▶ **Try it**
What lines in the listing below hold the string "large"? Please copy them out.

▶ **Source information**
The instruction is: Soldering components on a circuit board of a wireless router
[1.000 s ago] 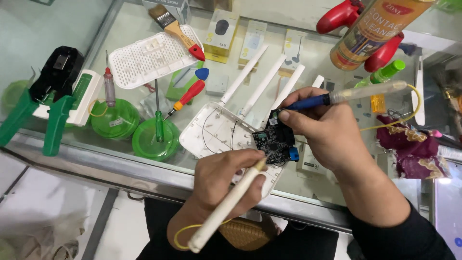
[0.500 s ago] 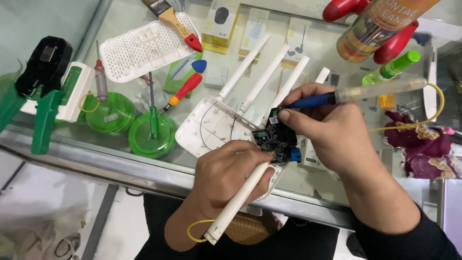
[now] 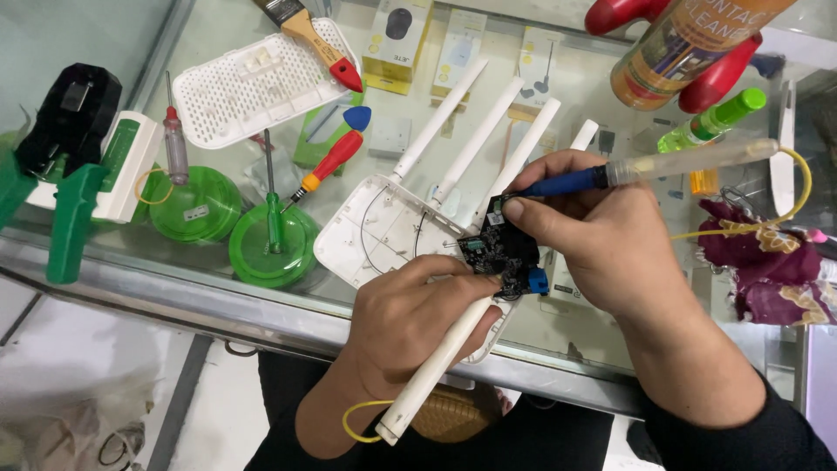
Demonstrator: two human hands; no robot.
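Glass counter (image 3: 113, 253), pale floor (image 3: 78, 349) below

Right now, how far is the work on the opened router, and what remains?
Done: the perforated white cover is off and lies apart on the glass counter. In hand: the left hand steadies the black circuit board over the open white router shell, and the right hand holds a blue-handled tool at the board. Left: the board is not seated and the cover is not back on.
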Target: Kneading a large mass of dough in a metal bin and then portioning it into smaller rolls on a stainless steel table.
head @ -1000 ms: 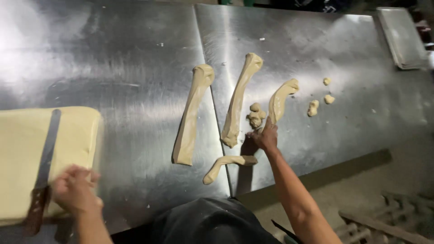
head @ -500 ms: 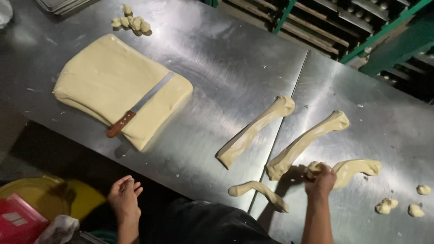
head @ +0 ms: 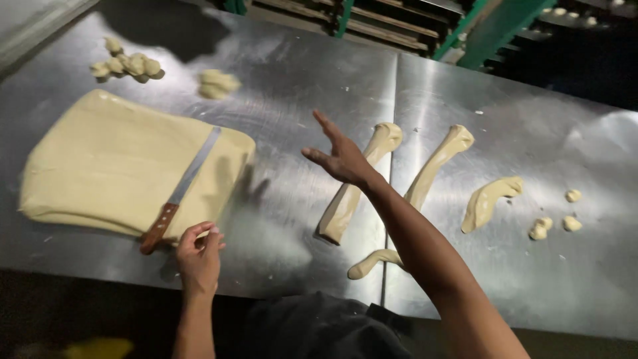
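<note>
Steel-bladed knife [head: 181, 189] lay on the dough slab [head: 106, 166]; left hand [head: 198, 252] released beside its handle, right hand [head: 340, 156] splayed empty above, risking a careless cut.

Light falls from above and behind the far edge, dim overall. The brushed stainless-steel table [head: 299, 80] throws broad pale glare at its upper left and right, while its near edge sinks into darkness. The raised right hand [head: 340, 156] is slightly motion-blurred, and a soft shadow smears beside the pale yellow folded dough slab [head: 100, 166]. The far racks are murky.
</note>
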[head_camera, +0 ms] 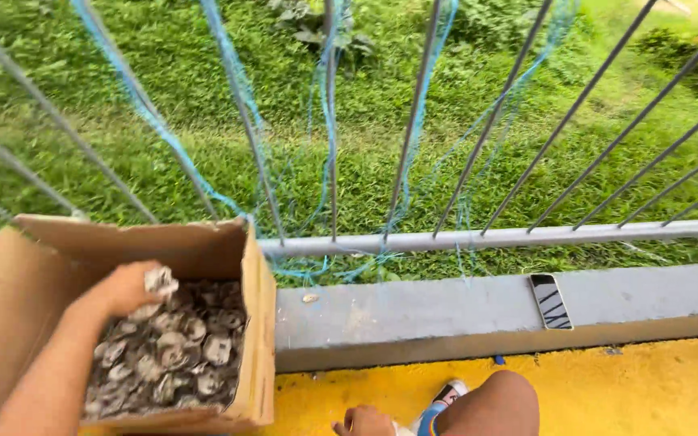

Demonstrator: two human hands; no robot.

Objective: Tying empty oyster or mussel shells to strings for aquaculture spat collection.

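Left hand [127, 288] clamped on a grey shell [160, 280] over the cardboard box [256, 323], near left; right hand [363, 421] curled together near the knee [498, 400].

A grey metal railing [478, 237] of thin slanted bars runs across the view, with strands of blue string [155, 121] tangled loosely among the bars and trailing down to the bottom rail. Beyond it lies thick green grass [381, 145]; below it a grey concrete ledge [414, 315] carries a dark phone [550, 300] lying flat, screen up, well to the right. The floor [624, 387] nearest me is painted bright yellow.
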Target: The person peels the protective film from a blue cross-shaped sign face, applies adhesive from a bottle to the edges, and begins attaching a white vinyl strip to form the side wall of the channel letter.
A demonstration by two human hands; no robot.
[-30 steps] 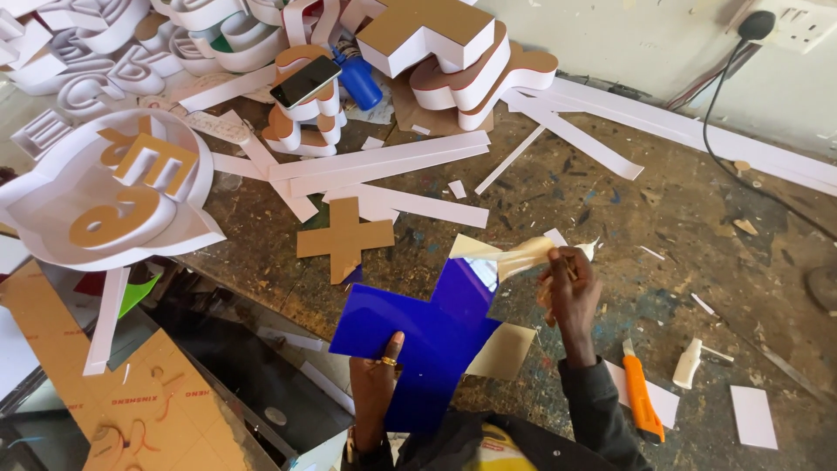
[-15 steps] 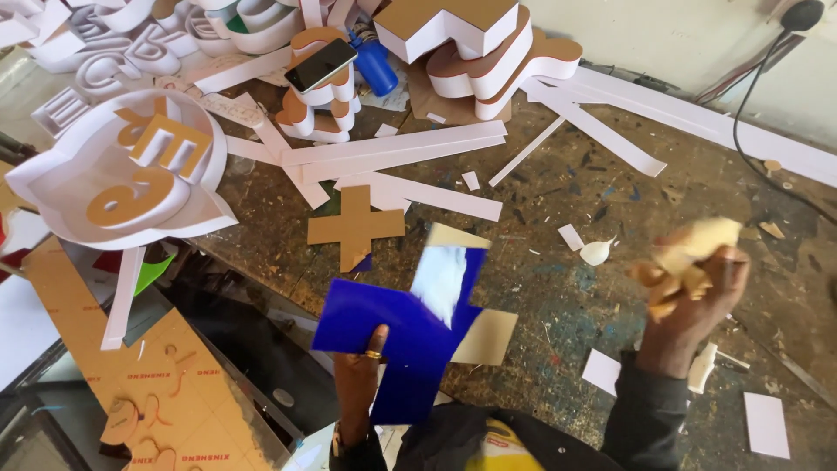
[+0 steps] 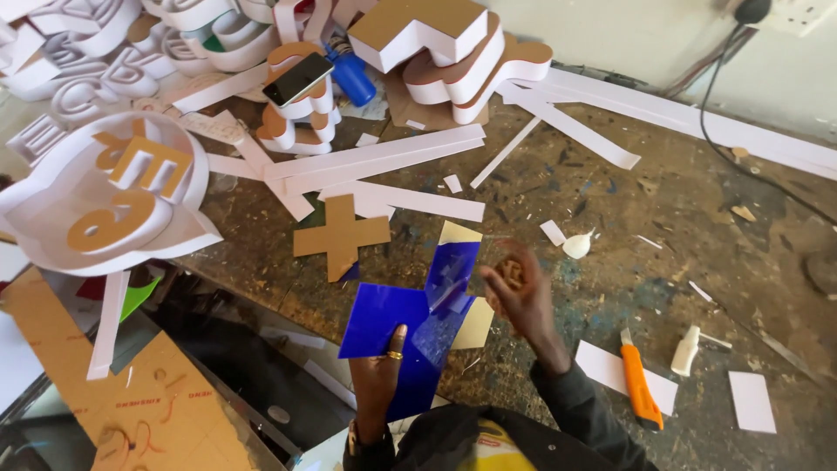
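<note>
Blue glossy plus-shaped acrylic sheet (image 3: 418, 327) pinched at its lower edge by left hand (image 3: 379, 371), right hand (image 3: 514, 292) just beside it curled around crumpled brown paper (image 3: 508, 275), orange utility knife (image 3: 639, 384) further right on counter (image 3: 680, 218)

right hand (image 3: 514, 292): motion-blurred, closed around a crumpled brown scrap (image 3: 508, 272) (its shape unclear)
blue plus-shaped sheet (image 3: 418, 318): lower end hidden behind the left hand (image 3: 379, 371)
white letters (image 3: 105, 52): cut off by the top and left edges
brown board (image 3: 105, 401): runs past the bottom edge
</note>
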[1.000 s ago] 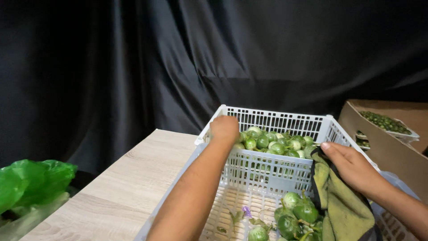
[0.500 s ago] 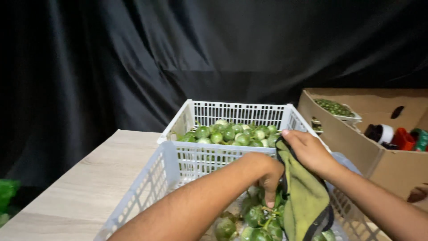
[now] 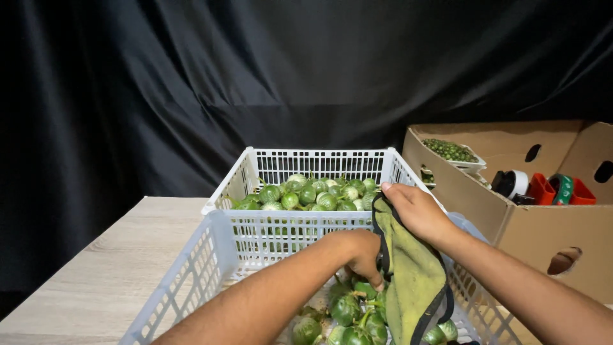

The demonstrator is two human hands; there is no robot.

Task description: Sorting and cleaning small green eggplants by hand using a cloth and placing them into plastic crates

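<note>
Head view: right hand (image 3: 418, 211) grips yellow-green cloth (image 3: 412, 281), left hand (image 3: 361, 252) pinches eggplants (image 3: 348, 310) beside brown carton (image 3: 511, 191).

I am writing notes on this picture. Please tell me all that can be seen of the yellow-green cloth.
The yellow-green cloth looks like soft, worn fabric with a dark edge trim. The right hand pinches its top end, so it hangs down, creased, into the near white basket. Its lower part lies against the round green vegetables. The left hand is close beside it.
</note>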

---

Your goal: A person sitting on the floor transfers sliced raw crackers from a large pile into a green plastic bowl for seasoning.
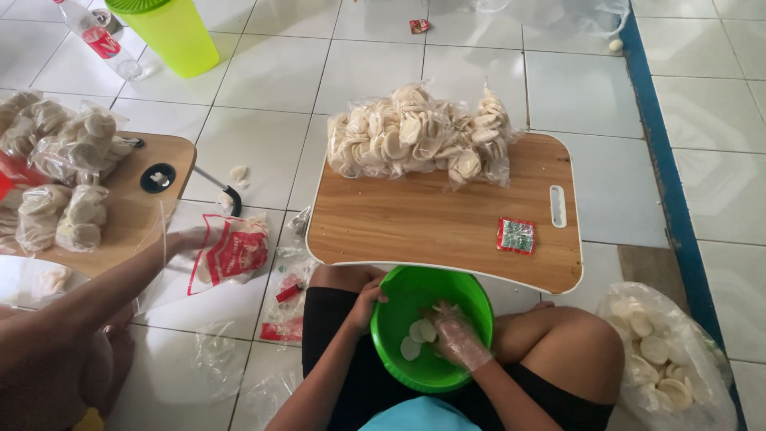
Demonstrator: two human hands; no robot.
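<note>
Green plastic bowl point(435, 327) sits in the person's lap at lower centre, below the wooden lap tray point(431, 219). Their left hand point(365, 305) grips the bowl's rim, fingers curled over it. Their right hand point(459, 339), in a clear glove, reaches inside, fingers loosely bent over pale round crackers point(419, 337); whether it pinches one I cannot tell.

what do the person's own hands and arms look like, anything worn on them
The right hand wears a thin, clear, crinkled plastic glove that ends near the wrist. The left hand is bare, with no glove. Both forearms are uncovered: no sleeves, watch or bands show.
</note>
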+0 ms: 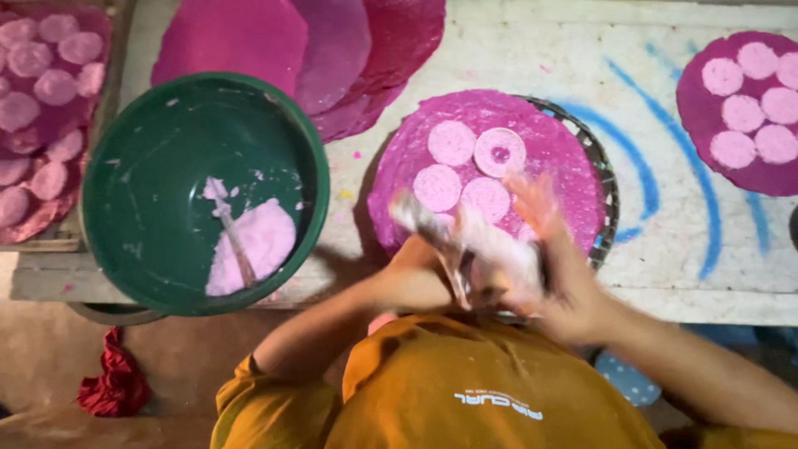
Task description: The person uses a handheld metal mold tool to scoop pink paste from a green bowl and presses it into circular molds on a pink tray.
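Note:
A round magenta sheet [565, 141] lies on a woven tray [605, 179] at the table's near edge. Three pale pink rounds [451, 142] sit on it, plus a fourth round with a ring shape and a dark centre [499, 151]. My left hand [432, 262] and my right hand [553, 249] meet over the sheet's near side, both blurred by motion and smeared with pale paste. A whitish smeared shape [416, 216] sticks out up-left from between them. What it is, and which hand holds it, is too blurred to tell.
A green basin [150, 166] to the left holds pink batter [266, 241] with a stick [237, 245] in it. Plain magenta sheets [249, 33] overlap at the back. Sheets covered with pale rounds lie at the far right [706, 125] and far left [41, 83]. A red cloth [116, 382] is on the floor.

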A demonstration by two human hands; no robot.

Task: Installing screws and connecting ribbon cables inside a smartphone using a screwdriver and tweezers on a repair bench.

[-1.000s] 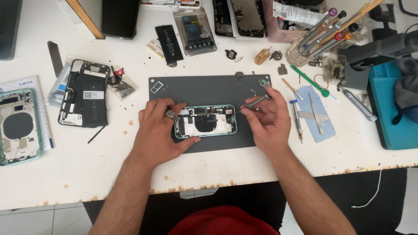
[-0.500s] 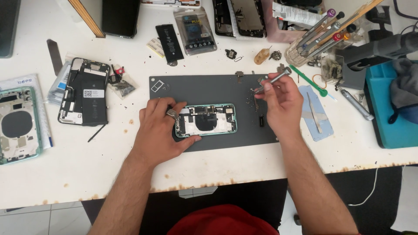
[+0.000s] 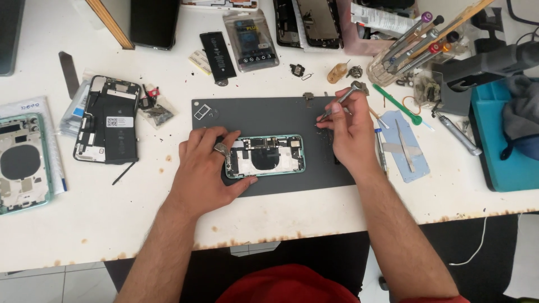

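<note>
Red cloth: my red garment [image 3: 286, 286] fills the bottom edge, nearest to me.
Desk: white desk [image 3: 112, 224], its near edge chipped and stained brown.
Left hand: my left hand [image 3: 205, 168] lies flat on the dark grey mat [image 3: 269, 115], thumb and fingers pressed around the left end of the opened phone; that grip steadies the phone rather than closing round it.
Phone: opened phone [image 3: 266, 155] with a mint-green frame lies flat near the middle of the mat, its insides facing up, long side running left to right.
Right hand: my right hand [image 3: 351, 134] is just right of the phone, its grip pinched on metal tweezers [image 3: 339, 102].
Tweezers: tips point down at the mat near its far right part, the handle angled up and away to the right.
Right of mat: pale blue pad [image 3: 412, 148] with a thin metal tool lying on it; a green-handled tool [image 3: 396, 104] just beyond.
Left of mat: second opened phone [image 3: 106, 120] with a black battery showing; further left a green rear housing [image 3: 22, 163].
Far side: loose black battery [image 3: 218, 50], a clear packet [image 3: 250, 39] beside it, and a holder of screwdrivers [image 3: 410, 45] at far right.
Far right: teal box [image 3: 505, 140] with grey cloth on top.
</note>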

▶ **Answer to this task**
Target: Kneading a large mass of dough in a metal bin and then portioning it into smaller rolls on a stainless steel table.
Your goal: A person sitting on the floor transfers sliced raw crackers from a large pile into a green plastic bowl for seasoning.

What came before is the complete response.